El desenfreno financiero en la venta de la logia de Neyba, un caso de despilfarro y opacidad.
Por Juan Veras
SANTO DOMINGO.-
En una época donde la transparencia y la responsabilidad fiscal deberían ser la norma, nos encontramos una vez más ante un caso flagrante de despilfarro y falta de rendición de cuentas.
La reciente venta de la logia de Neyba y el uso posterior de los fondos obtenidos son un claro ejemplo de cómo los recursos de la Gran Orden Unida de Odfelos pueden ser manejados de manera irresponsable y poco transparente.
Un festival de gasto sin justificación
La venta de la logia de Neyba generó una considerable suma de dinero, un recurso que, en teoría, podría haber sido utilizado para mejoras significativas en la comunidad.
Sin embargo, lo que hemos presenciado es un festival de gasto sin ninguna forma de demostrar en qué se han utilizado realmente esos fondos.
La falta de documentación y justificación clara sobre el destino de este dinero plantea serias dudas sobre la integridad y las prioridades de quienes están al mando.
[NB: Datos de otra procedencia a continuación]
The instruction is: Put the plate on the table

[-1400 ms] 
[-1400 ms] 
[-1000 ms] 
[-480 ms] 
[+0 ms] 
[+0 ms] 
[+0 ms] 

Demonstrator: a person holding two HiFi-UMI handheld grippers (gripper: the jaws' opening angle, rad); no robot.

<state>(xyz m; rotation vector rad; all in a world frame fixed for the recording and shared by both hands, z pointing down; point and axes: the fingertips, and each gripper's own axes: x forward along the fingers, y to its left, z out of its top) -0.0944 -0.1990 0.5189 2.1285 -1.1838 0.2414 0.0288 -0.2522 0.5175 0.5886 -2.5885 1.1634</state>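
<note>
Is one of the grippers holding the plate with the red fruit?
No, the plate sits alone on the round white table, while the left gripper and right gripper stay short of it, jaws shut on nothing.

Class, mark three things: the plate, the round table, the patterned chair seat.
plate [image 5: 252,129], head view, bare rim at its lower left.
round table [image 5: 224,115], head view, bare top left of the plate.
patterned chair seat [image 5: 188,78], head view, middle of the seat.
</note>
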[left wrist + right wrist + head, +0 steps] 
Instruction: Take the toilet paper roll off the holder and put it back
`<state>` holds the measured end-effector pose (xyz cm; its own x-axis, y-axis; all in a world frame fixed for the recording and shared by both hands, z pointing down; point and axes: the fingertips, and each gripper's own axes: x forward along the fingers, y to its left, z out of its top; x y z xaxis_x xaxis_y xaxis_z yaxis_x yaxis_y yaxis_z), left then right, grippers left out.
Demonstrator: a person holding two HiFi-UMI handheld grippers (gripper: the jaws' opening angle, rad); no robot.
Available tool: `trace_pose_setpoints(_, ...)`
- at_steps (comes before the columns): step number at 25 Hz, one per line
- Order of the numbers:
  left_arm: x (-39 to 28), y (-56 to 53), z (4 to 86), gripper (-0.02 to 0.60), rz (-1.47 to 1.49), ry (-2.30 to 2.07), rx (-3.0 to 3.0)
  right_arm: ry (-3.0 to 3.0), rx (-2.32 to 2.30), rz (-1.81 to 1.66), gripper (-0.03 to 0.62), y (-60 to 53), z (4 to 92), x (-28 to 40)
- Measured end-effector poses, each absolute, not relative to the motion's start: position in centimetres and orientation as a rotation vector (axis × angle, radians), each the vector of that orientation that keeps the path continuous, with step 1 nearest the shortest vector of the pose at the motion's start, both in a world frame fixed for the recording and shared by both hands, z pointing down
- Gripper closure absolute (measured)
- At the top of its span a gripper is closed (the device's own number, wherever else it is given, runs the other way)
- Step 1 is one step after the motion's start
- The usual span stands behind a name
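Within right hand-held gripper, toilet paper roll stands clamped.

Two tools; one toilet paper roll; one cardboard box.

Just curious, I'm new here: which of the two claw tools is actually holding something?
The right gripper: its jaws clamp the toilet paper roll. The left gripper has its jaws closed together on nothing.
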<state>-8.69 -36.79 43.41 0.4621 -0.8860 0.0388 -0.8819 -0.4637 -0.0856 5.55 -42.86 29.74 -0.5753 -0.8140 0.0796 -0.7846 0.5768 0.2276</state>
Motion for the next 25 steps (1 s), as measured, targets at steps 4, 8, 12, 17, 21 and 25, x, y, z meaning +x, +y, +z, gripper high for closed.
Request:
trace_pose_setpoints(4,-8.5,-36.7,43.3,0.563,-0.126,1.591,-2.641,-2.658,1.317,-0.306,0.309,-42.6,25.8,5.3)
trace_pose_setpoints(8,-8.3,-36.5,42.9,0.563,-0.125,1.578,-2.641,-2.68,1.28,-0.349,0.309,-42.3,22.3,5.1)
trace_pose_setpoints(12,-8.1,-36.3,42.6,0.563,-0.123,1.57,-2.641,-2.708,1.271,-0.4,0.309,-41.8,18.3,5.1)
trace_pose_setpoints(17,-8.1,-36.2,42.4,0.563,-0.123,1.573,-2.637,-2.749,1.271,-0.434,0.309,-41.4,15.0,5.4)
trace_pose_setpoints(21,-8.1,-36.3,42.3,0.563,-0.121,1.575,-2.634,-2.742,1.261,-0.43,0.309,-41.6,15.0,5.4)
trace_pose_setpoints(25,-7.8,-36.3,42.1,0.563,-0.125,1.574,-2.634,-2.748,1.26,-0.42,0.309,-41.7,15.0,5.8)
La remodelación de la oficina: ¿Un logro o una farsa?
Se nos presentó la remodelación de la oficina como un gran logro, un avance significativo que supuestamente mejoraría las condiciones de trabajo y los servicios.
Pero, ¿qué se ha hecho realmente? Aparte de cambiar el plafón, no se observan mejoras tangibles que justifiquen el gasto.
Esta situación no solo es decepcionante, sino que también es una burla para los odfelos honestos que esperaban ver resultados concretos y beneficiosos.

Más de 2 millones de pesos sin rastro
La opacidad en la gestión de estos fondos es alarmante. Más de dos millones de pesos han sido consumidos sin que se pueda presentar un desglose claro de en qué se han gastado.
La ausencia de transparencia y la falta de rendición de cuentas son inaceptables, especialmente cuando se trata de dinero que pertenece al colectivo.
Los hermanos de Neyba merecen saber cómo se están utilizando sus recursos y exige explicaciones claras y detalladas.

La necesidad de responsabilidad y transparencia
Es vital que se realice una auditoría exhaustiva e independiente para esclarecer el uso de estos fondos. Los responsables deben rendir cuentas y, de ser necesario, enfrentarse a las consecuencias legales de sus acciones. La transparencia y la responsabilidad no son opcionales; son esenciales para garantizar que los recursos de los odfelos honestos se utilicen de manera eficiente y en beneficio de la comunidad.
Conclusión
El caso de la venta de la logia de Neyba es un triste recordatorio de cómo la falta de control y supervisión puede llevar al mal uso de los fondos de nuestra institución. Los odfelos honestos deben mantenerse vigilante y exigir rendición de cuentas a los líderes que la dirigen en la actualidad.
Solo a través de la transparencia y la responsabilidad podremos asegurar un futuro donde los recursos se utilicen de manera justa y efectiva, en beneficio de todos. La gestión responsable y la transparencia no solo son necesarias, sino que son derechos fundamentales de cada odfelo.